After inheriting Quinn as a player on the 2018 title team, her 12th and final season playing in the WNBA, Hughes has guided her transition to the coaching staff and helped prepare her to take over the team. Quinn becomes the third former WNBA player currently serving as a head coach in the league. Both of the others — the Dallas Wings’ Vickie Johnson and the Phoenix Mercury’s Sandy Brondello — also worked for Hughes as assistant coaches.

Starting with her time as a player and continuing as an assistant coach in the WNBA and as head coach at her alma mater, Bishop Montgomery High School in Torrance, California, Quinn’s ability to visualize and articulate the technical aspects of executing on offense has stood out to Hughes. He related a recent moment on the sidelines during a comeback win as part of how he knew Quinn was ready for this opportunity.

“We’re down four at Dallas,” Hughes said. “I’m saying, ‘We need something from our ’21 series because we want to play full-court.’ She takes it and can put it into communication to the players honestly better to me. Those are the things you register — especially having had so many former players doing that. You can just kind of see when the moment is correct.”

Quinn will have an experienced assistant next to her in Kloppenburg, who has coached nearly two decades in the WNBA and served as head coach during the 2020 season with Hughes working remotely.
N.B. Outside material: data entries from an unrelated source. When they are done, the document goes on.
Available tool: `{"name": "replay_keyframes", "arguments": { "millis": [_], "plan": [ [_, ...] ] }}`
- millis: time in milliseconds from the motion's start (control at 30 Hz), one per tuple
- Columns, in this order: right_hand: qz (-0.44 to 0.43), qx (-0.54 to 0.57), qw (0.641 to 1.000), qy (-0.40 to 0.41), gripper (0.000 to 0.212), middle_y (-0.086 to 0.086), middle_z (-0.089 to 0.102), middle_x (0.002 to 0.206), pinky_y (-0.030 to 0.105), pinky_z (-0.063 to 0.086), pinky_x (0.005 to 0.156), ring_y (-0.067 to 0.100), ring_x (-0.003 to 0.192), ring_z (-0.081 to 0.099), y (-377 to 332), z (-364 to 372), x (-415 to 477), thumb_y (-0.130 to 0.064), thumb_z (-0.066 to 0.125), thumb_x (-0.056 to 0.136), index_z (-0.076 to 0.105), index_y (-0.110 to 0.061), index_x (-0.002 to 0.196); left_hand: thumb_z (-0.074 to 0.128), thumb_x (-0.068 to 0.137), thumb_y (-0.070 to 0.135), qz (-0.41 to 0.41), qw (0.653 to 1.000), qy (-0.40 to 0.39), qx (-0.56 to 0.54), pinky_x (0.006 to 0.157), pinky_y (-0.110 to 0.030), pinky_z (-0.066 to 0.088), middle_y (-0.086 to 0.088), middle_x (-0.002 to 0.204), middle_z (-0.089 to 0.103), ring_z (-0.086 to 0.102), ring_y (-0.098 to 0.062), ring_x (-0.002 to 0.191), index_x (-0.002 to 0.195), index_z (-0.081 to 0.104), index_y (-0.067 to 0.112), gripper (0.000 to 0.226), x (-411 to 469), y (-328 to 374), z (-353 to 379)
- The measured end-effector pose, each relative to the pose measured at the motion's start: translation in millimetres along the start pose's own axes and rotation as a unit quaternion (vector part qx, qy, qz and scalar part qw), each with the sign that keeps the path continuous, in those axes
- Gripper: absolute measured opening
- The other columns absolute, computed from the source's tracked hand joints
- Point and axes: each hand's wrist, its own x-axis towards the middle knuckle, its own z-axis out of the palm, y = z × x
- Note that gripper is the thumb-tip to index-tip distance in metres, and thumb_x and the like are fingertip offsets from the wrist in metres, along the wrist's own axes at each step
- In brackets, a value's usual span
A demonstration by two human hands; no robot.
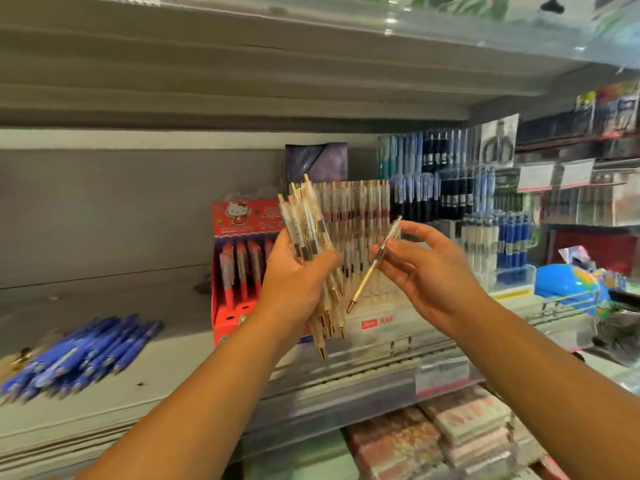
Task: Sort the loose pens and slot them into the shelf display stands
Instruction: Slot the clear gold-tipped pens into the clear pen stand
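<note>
My left hand [299,271] grips a bundle of several clear pens with gold tips [308,230], their tips pointing down. My right hand [427,268] pinches a single clear gold-tipped pen [375,265] between thumb and fingers, held slanted with its tip low and to the left. Both hands hover in front of a clear tiered display stand [356,216] that holds rows of the same kind of pen. A pile of loose blue pens [83,351] lies on the shelf at the left.
A red cartoon-cat pen box [239,258] stands left of the clear stand. Stands of blue and dark pens [450,188] fill the right. A blue globe toy [568,285] sits at far right. Stacked notebooks [450,441] lie on the shelf below.
</note>
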Motion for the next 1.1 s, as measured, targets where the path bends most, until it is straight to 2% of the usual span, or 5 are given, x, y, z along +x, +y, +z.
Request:
{"name": "replay_keyframes", "arguments": {
  "millis": [400,667,767,933,1100],
  "plan": [
    [-0.092,-0.117,0.989,0.01,0.033,0.006,0.073,0.091,0.026,0.058,0.07,0.019,0.085,0.074,20,-28,91,0.004,0.067,0.088,0.062,-0.022,0.107,0.069,0.069,0.034,0.015,0.999,0.006,0.049,0.088,-0.045,0.054,0.017,0.101,0.072,0.07,-0.006,0.094,0.102,0.059,0.049,0.037,47,-36,10],
    [-0.202,-0.27,0.94,-0.059,0.037,-0.002,0.067,0.091,0.017,0.056,0.068,0.002,0.083,0.067,39,-34,110,0.0,0.069,0.087,0.06,-0.027,0.111,0.068,0.084,0.021,0.016,0.993,0.072,0.093,0.081,-0.033,0.052,0.021,0.099,0.071,0.068,0.0,0.088,0.114,0.053,0.043,0.04,35,-45,32],
    [-0.238,-0.309,0.915,-0.102,0.038,-0.008,0.066,0.093,0.013,0.054,0.074,-0.002,0.085,0.064,38,-38,112,0.0,0.068,0.087,0.059,-0.026,0.113,0.067,0.086,0.021,0.015,0.987,0.098,0.128,0.064,-0.024,0.048,0.022,0.093,0.07,0.065,0.005,0.069,0.111,0.051,0.047,0.039,29,-49,45],
    [-0.23,-0.282,0.925,-0.109,0.035,-0.007,0.066,0.092,0.014,0.054,0.074,-0.002,0.084,0.063,45,-42,116,-0.001,0.067,0.088,0.059,-0.025,0.113,0.068,0.086,0.014,0.031,0.974,0.109,0.197,0.059,0.0,0.042,0.038,0.094,0.063,0.059,0.019,0.083,0.106,0.048,0.047,0.043,19,-53,59],
    [-0.239,-0.314,0.911,-0.116,0.035,-0.013,0.064,0.092,0.009,0.051,0.071,-0.003,0.086,0.062,53,-40,118,-0.004,0.068,0.088,0.058,-0.028,0.111,0.067,0.087,0.01,0.026,0.969,0.144,0.199,0.053,0.003,0.039,0.041,0.086,0.062,0.058,0.021,0.074,0.101,0.047,0.043,0.041,17,-52,55]
  ]
}}
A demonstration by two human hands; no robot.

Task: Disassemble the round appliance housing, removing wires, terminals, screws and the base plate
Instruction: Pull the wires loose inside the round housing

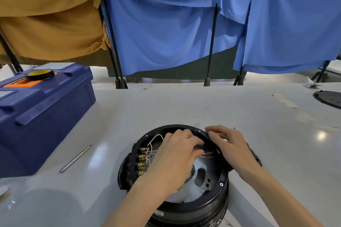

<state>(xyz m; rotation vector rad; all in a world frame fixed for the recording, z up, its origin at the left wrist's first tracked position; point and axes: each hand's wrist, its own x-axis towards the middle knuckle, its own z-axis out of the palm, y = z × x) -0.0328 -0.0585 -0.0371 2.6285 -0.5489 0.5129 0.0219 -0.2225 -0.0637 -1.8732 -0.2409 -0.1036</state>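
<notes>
The round black appliance housing (212, 206) stands open side up on the white table, near the front edge. Inside its left wall sits a row of brass terminals (141, 160) with thin white wires (156, 136) looping above them. A metal base plate (204, 175) with holes shows in the bottom. My left hand (177, 155) reaches into the housing, fingers curled over the far right inner edge, beside some thin brown wires (208, 154). My right hand (228, 143) lies over the far right rim, fingers bent down on it. What either hand's fingertips hold is hidden.
A blue toolbox (42, 114) with a roll of black tape (39, 74) on its lid stands at the left. A metal rod-like tool (75, 158) lies between toolbox and housing. A round black cover (328, 98) rests at the far right. Cloth-draped racks stand behind the table.
</notes>
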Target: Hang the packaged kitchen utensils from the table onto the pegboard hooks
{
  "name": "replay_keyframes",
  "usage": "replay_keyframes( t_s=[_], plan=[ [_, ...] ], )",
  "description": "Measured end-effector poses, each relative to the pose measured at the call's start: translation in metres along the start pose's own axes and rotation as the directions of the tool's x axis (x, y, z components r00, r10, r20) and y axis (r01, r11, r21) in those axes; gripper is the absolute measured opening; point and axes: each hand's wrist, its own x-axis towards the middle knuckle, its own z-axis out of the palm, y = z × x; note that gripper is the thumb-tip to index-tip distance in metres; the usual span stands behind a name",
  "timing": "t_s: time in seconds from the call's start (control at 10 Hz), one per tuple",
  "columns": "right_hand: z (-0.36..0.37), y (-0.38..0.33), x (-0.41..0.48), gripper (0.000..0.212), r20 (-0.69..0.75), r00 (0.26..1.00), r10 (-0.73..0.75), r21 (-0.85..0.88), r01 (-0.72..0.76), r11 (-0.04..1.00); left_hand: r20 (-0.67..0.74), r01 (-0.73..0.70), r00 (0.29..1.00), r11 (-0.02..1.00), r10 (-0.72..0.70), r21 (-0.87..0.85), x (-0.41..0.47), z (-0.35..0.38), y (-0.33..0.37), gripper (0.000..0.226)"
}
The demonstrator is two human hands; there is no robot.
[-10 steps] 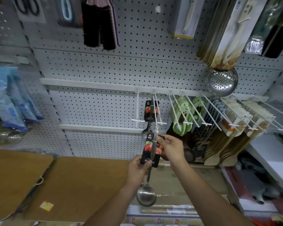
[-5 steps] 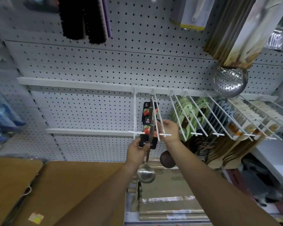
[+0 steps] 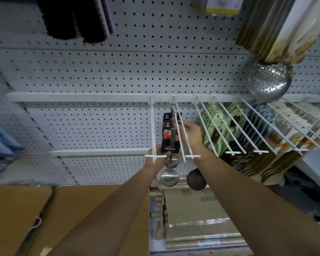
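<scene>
Two bare forearms reach up and away from the bottom edge. Under the left one lies a brown table (image 3: 81, 209); between the arms sit flat cardboard boxes (image 3: 198, 209). Above the boxes hangs the steel bowl of the ladle (image 3: 169, 177), its handle running straight up into a black card (image 3: 168, 139) with a red picture.

The left hand (image 3: 160, 151) is at the bottom edge of that card, fingers curled round the ladle's handle, just behind the end bar of a bare neighbouring hook. The right hand (image 3: 192, 135) is higher and to the right, fingers bent, pinching the card's upper right edge where it meets the two wires of the hook (image 3: 192, 156). So the ladle hangs upright between the hands, the left low and the right high. Its card lies against the hook's wires. Whether its hole is on the wire cannot be told.

Just behind it, a second steel ladle (image 3: 172, 161) with the same card hangs farther back. A dark ladle (image 3: 196, 179) hangs to the right, below the right wrist. Farther right, hooks carry green packs (image 3: 213, 122). Behind all of it is the white pegboard (image 3: 100, 71), with a perforated strainer (image 3: 270, 80) high on the right.
</scene>
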Motion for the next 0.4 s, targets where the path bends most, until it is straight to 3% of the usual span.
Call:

Kloppenburg has played a leading role in overseeing the Storm’s defense throughout his time working with Hughes, while Quinn focused more on offense.

“I think they’ll make a great pair and pretty much had set those lanes up from the start of the year,” Hughes said. “These were all things that were important in my head — to give Klop the presence to really go to an area that he loves and is very good at and to do the same thing with Noey, and then me kind of fill in around that as best I could. What it’s done is set up a thing that they’ll keep right on going in those regards. I’m sure they’ll grow, but the truth is, they were doing so much, it’s not going to be tremendously different for them.”

ESPN staff writer Alex Scarborough contributed to this report.